Putting this advice to use:

public static <T> T[] bubbleSort(T[] data, Comparator<T> comparator, boolean ascending) {
    Objects.requireNonNull(data);
    int len = data.length;
    if (len <= 0) return data;
    Comparator<T> actualComparator = ascending ? comparator : comparator.reversed();

    for (int i = 0; i < len - 1; i++) {
        boolean swapped  = false;
        for (int j = 0; j < len - 1 - i; j++) {
            if (actualComparator.compare(data[j], data[j + 1]) > 0) {
                T temp = data[j];
                data[j] = data[j + 1];
                data[j + 1] = temp;
                swapped = true;
            }
        }
        if (!swapped) break;
    }
    return data;
}

Answer 2

        int len = data.length;
        if (len <= 0) return data;

While this will of course work, it seems unnecessary. You could just say

        if (data.length <= 0) {
          return data;
        }

There is no efficiency or readability reason to make the other name. In fact, you actively harm readability by using the extraneous variable. Readers have to remember that len is the same thing as data.length. If you just used data.length, we wouldn't have to make that link.

        T temp;
        boolean swapped;
        for (int i = 0; i < len - 1; i++) {
            swapped  = false;
            for (int j = 0; j < len - 1 - i; j++) {

You use i for one purpose and one purpose only. That is to subtract from len - 1. You could just say

        for (int i = data.length - 1; i > 0; i--) {
            boolean swapped = false;
            for (int j = 0; j < i; j++) {

Then you don't have to write the length as much, so it matters even less to make a short alias for it.

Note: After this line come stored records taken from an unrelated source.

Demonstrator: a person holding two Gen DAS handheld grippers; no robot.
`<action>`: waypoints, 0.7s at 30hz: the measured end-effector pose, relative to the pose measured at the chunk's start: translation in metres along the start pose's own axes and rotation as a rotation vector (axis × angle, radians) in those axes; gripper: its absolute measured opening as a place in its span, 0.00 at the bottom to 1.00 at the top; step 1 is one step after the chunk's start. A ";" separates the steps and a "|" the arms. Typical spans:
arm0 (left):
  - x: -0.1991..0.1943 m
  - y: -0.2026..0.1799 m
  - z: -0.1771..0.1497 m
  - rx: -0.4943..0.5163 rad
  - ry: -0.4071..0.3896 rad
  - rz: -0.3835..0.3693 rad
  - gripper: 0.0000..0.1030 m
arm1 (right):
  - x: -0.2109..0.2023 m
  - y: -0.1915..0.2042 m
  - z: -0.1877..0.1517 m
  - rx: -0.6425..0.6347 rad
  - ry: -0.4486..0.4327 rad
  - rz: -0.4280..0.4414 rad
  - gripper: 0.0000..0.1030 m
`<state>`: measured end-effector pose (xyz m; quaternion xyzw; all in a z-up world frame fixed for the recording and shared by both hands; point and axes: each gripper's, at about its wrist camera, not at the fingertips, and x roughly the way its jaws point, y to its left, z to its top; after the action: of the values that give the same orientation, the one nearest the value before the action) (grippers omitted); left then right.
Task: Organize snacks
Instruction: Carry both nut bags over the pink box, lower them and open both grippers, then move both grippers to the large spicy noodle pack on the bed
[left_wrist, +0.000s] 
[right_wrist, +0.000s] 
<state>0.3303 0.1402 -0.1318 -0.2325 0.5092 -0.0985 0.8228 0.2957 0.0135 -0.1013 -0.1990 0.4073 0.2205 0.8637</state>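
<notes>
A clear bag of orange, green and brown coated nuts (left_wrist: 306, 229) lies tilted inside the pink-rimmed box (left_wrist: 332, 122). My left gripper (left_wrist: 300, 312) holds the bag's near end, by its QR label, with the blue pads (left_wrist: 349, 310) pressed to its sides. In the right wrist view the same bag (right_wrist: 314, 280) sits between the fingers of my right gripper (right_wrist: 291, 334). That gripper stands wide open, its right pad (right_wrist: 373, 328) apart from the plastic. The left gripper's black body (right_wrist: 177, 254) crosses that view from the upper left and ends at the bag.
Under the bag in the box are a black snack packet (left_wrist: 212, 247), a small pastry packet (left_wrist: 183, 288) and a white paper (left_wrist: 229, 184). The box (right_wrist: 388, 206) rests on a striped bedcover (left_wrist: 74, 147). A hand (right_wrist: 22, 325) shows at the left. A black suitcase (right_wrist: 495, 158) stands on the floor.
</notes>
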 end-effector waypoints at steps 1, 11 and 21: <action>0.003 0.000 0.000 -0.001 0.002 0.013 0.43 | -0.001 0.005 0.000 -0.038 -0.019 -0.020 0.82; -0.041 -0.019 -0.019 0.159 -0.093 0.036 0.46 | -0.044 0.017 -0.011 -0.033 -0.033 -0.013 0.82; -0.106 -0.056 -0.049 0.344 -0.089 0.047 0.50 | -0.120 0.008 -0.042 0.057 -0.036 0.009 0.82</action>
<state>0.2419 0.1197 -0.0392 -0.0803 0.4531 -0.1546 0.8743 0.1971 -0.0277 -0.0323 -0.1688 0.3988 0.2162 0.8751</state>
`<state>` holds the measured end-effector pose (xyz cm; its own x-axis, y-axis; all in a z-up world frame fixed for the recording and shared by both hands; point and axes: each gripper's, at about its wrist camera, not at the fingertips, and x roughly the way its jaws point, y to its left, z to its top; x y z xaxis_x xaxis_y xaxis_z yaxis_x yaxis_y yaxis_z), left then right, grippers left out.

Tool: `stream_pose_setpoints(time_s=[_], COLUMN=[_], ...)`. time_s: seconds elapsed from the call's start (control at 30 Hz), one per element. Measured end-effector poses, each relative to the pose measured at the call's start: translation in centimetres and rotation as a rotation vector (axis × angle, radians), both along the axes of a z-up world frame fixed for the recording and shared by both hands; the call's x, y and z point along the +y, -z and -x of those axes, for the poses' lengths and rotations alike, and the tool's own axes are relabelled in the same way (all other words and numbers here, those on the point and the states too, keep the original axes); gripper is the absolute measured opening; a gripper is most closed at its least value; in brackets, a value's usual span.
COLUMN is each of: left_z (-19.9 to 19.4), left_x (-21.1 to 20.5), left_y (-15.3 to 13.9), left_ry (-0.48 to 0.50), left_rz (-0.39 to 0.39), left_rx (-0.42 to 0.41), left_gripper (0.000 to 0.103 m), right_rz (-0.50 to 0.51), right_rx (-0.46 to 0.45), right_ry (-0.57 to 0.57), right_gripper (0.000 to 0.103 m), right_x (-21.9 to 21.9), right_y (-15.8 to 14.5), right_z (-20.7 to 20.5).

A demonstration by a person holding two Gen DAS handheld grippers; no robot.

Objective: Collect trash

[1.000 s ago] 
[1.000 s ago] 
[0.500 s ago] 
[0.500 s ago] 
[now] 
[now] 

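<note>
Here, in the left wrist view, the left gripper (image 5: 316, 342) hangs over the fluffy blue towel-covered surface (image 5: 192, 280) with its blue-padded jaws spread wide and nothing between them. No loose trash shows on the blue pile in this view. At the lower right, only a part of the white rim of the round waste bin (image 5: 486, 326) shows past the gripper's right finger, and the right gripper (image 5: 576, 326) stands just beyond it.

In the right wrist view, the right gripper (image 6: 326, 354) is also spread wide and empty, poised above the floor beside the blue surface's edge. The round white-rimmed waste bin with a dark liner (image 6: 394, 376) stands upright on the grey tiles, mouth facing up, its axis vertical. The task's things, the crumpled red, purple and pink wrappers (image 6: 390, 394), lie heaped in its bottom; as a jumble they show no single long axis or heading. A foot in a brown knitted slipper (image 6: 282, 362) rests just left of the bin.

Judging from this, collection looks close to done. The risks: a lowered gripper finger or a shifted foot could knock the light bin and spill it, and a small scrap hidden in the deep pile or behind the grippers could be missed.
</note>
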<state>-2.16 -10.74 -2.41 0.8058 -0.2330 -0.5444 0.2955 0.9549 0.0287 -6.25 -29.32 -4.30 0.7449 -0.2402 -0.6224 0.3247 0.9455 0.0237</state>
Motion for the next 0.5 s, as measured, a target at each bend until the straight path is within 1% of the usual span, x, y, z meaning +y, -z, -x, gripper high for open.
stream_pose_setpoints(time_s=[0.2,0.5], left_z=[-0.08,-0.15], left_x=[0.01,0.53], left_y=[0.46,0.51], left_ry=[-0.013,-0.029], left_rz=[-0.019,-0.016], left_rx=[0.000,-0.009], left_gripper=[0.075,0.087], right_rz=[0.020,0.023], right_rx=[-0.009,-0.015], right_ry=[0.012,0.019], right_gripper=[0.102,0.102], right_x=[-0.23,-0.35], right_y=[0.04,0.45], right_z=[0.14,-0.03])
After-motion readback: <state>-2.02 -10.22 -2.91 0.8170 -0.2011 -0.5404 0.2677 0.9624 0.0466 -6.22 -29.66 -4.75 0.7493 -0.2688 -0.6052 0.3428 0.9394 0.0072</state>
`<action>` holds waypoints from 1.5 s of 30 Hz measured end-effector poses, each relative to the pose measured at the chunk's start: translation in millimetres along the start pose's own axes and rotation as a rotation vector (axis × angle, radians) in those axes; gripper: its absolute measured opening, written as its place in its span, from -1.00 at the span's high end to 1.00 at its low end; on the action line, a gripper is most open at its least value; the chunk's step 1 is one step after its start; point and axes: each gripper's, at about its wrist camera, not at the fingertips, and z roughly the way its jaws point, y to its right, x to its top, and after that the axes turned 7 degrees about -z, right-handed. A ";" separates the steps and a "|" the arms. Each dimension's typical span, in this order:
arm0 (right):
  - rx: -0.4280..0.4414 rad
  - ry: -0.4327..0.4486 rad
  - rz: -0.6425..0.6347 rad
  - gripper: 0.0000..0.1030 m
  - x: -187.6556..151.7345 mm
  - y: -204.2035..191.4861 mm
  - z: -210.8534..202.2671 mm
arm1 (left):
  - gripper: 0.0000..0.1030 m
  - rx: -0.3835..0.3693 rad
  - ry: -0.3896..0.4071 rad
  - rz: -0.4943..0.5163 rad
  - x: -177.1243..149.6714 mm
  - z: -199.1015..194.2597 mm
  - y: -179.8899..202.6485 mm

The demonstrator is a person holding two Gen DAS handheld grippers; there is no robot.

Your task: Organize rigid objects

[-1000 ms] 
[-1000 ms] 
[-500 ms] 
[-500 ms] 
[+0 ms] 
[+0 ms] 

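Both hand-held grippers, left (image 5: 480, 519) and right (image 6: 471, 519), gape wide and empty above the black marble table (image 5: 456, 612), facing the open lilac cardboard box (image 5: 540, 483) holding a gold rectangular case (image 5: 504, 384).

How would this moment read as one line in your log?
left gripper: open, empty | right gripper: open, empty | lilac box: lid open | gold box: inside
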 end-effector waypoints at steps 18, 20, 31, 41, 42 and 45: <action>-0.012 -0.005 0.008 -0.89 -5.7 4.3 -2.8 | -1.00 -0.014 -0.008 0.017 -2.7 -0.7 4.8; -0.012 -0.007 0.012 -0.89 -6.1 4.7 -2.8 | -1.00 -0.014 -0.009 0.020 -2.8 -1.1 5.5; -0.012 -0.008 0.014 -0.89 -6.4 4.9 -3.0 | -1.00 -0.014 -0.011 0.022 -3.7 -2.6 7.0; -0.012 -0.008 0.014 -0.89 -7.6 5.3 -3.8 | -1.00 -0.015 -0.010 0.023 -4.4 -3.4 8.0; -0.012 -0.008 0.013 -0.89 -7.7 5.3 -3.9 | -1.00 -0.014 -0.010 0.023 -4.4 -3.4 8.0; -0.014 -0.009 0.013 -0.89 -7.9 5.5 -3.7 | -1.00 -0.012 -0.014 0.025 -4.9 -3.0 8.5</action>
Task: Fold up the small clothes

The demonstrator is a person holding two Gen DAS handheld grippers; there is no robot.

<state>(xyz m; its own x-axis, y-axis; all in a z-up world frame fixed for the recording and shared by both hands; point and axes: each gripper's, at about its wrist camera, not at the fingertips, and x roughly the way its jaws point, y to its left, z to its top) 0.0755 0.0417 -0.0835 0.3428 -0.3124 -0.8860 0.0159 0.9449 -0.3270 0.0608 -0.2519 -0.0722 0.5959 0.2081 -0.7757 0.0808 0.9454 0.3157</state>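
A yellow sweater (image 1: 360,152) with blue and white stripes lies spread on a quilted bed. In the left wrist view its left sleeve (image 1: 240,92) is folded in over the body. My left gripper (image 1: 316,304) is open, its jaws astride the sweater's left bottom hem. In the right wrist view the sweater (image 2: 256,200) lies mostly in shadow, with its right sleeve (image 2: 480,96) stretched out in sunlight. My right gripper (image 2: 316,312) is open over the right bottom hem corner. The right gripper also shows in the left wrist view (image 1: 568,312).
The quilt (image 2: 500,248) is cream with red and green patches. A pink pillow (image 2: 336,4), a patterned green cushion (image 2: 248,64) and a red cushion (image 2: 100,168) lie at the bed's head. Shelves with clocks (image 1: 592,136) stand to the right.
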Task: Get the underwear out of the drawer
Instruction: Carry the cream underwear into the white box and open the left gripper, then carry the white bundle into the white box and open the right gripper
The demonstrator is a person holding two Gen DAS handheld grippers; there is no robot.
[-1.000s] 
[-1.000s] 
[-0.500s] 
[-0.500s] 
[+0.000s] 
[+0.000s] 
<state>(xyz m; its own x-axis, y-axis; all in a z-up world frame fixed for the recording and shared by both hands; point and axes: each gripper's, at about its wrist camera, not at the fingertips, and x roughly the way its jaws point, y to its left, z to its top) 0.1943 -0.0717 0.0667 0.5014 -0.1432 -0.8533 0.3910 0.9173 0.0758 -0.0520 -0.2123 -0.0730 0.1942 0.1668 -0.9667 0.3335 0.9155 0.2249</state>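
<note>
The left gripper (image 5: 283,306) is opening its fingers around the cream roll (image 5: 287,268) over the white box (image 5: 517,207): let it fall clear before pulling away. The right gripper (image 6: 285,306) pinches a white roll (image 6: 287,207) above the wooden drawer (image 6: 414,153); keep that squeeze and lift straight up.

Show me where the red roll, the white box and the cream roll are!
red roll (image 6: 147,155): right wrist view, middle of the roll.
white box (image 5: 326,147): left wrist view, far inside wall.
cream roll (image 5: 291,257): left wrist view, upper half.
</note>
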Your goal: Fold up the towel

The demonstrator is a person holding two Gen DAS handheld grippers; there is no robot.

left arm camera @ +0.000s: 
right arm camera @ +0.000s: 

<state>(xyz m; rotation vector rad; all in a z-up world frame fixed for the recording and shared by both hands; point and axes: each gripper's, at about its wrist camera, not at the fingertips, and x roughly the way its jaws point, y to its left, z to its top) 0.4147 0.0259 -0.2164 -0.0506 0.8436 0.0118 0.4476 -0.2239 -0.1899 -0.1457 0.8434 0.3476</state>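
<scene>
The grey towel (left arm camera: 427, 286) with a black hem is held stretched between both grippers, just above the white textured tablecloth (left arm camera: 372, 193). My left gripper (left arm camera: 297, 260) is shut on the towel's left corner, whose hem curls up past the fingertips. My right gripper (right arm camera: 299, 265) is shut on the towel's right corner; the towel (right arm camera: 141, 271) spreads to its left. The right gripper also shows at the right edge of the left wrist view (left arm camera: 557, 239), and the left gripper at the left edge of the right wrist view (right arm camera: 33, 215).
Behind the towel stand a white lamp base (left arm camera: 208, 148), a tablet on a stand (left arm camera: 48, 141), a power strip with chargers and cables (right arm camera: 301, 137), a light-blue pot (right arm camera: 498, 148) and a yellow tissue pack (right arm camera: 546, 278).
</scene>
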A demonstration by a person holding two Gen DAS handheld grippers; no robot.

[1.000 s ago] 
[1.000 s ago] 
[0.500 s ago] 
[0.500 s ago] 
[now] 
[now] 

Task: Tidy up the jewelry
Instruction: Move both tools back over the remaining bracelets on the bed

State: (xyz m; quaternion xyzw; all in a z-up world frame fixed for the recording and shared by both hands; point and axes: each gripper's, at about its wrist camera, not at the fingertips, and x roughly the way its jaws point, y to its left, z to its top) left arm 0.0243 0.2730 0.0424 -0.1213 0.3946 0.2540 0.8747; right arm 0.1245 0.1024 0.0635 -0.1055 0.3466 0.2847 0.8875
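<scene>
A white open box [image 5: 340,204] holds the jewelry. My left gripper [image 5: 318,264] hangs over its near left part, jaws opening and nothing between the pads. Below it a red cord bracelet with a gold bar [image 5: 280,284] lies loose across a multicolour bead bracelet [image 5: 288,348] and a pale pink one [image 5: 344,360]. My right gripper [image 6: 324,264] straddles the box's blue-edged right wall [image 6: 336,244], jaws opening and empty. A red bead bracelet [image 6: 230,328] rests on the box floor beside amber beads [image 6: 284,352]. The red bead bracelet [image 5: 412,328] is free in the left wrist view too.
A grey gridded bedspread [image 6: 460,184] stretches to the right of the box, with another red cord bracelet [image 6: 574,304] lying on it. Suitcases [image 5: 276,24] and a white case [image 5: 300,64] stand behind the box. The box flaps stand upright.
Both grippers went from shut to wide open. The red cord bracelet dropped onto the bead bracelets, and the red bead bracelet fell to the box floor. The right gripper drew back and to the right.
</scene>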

This also saves two math operations per iteration. Although the compiler might remove that for you anyway.

It doesn't help to declare the variables outside the loop and it may hurt. It hurts readability in that it moves the declaration and use farther apart. So readers have to look at more code to find declaration, initialization, and use.

It also may hurt in that if the variable is actually stored in memory rather than just register, it's going to take longer to access. Hopefully the compiler will realize that they don't need the larger scope. But that optimization wouldn't be necessary if you'd given them minimal scope in the first place.